As a top priority of the OAS, we are committed to undertake ambitious efforts to combat the threat of climate change and adapt to its effects. To that end, last month the OAS General Assembly adopted an important Resolution to advance the hemispheric response to climate change in the context of the Covid-19 Pandemic, by which among other goals, calls on those OAS Member States that are party to the Paris Agreement on climate change to continue the momentum of climate change action in the Americas.

I am also pleased to announce that the Member States of the OAS, pursuant to Resolution AG/RES. 2939 of 2019, have undertaken a comprehensive review of the tools and entities established within the Inter-American System to address natural disaster response.

The review was based on recommendations from a study prepared by the Department of Sustainable Development of the Executive Secretariat for Integral Development in coordination with the Secretariat for Multidimensional Security.

According to the recommendations set forth in the study, the Committee on Partnership for Development Policies of the Inter-American Council for Integral Development (CIDI) proposed a number of amendments to the Statutes of the this Committee, aimed at strengthening the role and work of the Committee. These were subsequently adopted by Member States at the General Assembly through the Resolution on “Advancing Hemispheric Initiatives on Integral Development: Promoting Resilience.”

One of the amendments aims to heighten the visibility of the work of the Committee by allowing the Chair to invite member states with voice but without vote and, when necessary, invite permanent observers, and representatives of national, sub regional, regional, and international organizations and mechanisms to participate in these meetings of the Committee with voice but without vote. For that reason, today we are joined by several Member States and Permanent Observers. As this is the very first meeting of the Committee since the recent adoption of the new statutes, the other regional and international organizations will be invited to subsequent meetings.

The main purpose of today’s meeting is to receive an update on the situation in the countries impacted, and our specific goal is to define concrete and practical actions, and strengthen coordinated multilateral action to respond to the immediate needs of those affected.

The different agencies represented here today will be able to offer and exchange information on the on-going relief efforts, and ascertain the post-disaster needs with a view to coordinating our response with the relief efforts already being carried out on the ground.

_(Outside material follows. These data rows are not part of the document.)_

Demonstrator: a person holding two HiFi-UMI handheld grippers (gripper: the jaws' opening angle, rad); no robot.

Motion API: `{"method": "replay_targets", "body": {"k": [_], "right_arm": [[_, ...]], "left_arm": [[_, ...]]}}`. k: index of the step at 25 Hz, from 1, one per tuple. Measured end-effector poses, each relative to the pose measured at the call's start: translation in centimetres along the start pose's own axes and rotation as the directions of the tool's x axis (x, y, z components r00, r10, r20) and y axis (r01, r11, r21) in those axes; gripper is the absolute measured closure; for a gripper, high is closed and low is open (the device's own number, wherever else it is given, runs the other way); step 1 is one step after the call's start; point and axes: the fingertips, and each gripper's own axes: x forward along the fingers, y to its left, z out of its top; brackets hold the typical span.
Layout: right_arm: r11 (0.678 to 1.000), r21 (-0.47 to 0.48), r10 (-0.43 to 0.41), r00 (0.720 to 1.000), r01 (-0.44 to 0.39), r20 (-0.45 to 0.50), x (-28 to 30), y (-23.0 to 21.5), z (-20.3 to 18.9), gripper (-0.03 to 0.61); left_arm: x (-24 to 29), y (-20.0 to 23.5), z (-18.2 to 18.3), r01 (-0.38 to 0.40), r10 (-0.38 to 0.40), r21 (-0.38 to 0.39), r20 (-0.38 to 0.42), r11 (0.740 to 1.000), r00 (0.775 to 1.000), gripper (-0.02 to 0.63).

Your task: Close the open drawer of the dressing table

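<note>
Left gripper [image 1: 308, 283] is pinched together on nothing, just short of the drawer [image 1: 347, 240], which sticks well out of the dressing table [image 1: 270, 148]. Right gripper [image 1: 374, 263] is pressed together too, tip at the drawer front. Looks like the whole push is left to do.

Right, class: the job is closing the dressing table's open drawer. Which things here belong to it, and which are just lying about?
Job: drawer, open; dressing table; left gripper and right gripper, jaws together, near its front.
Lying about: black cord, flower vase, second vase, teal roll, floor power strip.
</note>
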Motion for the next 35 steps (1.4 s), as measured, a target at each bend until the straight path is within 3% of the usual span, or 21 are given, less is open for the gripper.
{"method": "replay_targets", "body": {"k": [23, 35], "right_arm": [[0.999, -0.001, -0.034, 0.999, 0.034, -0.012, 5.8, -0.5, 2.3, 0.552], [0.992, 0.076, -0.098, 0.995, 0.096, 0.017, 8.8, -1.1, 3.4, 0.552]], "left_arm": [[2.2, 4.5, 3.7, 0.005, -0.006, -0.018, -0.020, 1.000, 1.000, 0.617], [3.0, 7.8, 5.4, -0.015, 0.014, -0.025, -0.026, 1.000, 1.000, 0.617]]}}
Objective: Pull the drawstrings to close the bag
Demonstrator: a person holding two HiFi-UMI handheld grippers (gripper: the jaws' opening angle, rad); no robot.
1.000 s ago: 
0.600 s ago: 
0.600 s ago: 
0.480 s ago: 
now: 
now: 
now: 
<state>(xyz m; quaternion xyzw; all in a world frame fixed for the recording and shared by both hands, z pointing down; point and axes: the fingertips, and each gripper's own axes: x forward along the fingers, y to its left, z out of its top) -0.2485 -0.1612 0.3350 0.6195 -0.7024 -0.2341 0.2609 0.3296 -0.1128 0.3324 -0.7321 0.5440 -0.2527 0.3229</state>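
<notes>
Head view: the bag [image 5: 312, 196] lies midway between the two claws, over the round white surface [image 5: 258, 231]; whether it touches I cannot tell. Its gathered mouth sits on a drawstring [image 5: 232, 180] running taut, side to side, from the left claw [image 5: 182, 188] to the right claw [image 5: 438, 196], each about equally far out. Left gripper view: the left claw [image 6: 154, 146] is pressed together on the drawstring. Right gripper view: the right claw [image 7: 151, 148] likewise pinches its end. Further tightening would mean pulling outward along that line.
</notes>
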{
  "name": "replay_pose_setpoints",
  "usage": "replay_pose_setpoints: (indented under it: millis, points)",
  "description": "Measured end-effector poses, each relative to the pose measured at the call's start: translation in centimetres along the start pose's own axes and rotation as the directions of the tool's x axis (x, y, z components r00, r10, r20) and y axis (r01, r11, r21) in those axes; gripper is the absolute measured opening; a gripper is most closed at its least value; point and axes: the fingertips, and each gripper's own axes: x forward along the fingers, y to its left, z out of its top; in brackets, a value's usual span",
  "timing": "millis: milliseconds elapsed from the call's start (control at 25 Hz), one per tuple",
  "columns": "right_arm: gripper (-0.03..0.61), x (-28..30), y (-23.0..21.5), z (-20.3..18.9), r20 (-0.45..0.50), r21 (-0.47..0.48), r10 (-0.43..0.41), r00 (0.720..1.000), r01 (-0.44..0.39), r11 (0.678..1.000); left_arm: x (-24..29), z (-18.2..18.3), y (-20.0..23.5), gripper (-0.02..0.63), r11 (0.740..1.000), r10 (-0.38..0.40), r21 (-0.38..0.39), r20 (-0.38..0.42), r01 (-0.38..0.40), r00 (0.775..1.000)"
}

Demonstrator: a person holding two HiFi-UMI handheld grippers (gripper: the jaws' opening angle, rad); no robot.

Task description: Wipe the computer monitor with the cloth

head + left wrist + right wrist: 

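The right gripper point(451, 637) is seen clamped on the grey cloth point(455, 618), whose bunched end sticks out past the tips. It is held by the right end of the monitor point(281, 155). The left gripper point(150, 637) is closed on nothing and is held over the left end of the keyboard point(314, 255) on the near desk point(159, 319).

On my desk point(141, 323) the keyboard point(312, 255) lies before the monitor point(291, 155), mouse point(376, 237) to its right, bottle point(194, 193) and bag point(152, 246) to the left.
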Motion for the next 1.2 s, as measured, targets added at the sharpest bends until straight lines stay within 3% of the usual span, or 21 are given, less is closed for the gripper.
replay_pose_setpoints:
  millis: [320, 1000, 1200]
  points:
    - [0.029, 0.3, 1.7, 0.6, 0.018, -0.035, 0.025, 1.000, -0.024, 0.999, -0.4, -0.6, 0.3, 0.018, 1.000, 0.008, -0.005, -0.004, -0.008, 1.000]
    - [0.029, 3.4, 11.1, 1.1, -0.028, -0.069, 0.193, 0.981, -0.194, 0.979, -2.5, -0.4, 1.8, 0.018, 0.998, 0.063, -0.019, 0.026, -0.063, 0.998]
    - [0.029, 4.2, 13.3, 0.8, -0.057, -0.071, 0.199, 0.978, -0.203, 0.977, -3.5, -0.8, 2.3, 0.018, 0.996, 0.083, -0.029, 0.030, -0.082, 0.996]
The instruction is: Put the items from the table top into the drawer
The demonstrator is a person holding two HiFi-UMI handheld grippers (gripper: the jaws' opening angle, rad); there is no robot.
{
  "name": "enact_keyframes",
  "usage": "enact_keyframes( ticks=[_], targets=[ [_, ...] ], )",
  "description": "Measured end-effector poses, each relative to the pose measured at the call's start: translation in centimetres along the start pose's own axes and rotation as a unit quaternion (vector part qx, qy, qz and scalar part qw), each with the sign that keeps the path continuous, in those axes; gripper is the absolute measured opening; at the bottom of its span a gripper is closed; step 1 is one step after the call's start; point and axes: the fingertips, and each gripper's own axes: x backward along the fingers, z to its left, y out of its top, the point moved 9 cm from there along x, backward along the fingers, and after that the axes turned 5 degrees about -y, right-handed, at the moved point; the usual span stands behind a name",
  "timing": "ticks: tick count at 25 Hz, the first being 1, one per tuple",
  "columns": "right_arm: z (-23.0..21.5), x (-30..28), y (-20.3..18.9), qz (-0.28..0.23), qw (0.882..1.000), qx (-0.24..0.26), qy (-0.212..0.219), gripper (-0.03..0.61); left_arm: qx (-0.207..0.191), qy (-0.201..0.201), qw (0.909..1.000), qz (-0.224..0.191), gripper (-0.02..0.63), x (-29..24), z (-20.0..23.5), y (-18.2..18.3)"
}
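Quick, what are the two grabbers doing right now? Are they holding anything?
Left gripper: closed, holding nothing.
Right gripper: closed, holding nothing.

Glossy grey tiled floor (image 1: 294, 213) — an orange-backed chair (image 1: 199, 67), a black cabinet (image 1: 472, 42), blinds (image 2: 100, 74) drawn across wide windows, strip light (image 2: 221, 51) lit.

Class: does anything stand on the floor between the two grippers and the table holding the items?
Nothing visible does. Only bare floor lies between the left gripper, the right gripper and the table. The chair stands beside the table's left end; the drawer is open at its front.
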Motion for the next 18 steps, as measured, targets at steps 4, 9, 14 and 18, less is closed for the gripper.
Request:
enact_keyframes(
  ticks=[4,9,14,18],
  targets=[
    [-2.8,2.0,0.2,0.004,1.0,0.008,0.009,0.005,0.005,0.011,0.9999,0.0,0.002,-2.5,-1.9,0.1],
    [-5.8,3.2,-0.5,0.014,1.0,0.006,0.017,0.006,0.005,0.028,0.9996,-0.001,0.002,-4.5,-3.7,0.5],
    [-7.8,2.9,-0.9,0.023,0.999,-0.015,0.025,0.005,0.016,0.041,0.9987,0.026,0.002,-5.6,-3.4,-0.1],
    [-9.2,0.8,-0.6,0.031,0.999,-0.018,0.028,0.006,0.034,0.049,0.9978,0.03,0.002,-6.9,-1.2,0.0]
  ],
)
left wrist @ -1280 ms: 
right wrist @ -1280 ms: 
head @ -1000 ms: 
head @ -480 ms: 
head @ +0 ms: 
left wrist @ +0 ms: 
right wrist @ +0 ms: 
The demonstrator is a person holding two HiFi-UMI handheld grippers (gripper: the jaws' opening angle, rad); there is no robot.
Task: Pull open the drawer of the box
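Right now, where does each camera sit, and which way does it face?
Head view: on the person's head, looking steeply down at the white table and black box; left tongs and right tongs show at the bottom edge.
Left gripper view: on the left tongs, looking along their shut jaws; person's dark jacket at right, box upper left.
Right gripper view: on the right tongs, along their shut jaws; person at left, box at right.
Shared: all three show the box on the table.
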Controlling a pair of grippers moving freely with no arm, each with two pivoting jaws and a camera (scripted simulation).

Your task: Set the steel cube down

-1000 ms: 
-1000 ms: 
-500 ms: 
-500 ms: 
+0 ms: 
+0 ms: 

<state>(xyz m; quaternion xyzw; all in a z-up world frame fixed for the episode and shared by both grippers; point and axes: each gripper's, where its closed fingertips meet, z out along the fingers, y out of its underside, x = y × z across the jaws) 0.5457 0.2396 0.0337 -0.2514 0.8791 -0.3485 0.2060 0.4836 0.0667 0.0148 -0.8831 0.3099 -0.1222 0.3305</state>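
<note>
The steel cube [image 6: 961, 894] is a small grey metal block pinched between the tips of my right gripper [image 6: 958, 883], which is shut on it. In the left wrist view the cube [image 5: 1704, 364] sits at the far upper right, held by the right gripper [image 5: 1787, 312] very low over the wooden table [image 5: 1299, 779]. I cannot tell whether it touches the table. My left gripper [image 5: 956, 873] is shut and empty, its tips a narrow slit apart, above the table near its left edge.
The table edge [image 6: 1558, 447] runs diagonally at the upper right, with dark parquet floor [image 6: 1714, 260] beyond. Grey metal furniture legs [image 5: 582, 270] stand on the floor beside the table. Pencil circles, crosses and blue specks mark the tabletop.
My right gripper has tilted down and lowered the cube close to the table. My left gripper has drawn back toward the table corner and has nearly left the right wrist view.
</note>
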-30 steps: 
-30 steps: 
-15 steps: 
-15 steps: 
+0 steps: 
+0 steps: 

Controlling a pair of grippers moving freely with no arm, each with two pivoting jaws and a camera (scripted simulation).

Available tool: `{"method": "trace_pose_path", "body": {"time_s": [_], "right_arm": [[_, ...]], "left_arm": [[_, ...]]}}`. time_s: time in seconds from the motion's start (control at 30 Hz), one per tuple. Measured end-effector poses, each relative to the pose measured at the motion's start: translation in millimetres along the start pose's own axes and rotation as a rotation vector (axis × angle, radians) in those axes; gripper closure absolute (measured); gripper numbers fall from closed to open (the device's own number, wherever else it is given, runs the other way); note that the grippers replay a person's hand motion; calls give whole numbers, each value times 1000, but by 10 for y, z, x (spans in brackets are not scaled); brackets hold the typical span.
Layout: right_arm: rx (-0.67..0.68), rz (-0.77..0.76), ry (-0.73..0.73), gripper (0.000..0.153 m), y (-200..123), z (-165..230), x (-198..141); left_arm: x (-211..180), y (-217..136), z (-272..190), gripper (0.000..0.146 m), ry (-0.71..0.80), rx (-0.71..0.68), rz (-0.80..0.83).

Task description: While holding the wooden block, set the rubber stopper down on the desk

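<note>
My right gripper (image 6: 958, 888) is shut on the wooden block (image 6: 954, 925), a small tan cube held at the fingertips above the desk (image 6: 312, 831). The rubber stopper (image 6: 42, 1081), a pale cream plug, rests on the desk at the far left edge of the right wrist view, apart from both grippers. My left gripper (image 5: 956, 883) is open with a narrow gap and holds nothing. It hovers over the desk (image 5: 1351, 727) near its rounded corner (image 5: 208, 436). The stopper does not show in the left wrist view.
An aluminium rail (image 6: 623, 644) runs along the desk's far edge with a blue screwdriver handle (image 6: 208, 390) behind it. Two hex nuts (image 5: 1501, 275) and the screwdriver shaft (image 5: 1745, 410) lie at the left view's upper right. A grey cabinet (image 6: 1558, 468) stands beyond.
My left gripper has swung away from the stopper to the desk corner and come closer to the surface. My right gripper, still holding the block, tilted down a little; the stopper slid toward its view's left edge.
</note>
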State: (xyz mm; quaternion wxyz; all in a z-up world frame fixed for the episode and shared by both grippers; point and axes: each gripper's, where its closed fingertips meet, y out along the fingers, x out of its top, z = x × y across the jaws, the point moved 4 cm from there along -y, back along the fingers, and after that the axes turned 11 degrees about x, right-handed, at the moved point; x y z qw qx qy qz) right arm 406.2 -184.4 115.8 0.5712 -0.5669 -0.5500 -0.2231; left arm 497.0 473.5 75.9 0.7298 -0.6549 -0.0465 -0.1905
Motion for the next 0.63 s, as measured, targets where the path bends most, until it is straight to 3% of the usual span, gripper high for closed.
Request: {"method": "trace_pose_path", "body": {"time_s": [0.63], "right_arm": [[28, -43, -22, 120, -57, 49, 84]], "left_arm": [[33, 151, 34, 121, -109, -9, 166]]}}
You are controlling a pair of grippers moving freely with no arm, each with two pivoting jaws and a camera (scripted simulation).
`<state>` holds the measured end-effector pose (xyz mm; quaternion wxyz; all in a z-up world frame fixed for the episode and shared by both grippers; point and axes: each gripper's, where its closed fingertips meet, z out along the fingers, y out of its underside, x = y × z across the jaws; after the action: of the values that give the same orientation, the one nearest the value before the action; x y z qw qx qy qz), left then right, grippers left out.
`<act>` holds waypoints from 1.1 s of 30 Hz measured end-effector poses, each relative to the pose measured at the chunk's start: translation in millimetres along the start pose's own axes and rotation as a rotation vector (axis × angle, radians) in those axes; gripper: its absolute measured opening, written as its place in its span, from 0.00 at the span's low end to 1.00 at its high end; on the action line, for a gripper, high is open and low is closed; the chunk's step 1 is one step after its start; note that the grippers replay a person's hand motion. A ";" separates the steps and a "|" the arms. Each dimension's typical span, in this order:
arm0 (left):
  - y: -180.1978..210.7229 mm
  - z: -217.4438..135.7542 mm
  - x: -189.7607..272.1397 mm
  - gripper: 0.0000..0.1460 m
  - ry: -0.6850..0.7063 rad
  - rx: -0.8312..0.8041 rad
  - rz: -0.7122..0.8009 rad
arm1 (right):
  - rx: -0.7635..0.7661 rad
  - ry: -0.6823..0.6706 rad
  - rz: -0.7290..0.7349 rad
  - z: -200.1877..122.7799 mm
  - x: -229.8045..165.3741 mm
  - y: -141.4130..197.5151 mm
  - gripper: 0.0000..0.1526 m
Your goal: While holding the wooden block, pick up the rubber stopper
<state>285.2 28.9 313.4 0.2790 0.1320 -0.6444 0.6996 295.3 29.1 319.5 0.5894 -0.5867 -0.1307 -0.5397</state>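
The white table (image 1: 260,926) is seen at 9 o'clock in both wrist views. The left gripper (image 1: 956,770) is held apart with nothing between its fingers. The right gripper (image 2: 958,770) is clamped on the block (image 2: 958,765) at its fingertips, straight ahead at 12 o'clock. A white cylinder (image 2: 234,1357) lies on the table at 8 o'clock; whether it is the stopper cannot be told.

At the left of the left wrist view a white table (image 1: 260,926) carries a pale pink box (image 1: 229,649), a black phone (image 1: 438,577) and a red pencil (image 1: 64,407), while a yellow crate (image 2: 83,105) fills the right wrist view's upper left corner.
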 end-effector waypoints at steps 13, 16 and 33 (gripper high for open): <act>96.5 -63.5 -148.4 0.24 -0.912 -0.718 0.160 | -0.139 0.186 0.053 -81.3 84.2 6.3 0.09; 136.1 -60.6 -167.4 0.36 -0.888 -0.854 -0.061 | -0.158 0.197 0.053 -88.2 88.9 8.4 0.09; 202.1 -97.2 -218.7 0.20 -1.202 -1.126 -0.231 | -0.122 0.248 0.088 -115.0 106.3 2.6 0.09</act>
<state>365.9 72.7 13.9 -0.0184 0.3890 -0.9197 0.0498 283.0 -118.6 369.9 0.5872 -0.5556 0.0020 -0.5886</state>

We hope that today’s meeting will benefit from the most up to date official reports from the representatives of the impacted nations, particularly as this relates to their immediate needs, and provide information on the efforts being undertaken by the Committee Members.

At this moment, I would like to respectfully remind all those who wish to take the floor that we have a substantial list of important presentations and we want to have enough time to listen to all of them. Your cooperation in keeping your interventions short would be most appreciated.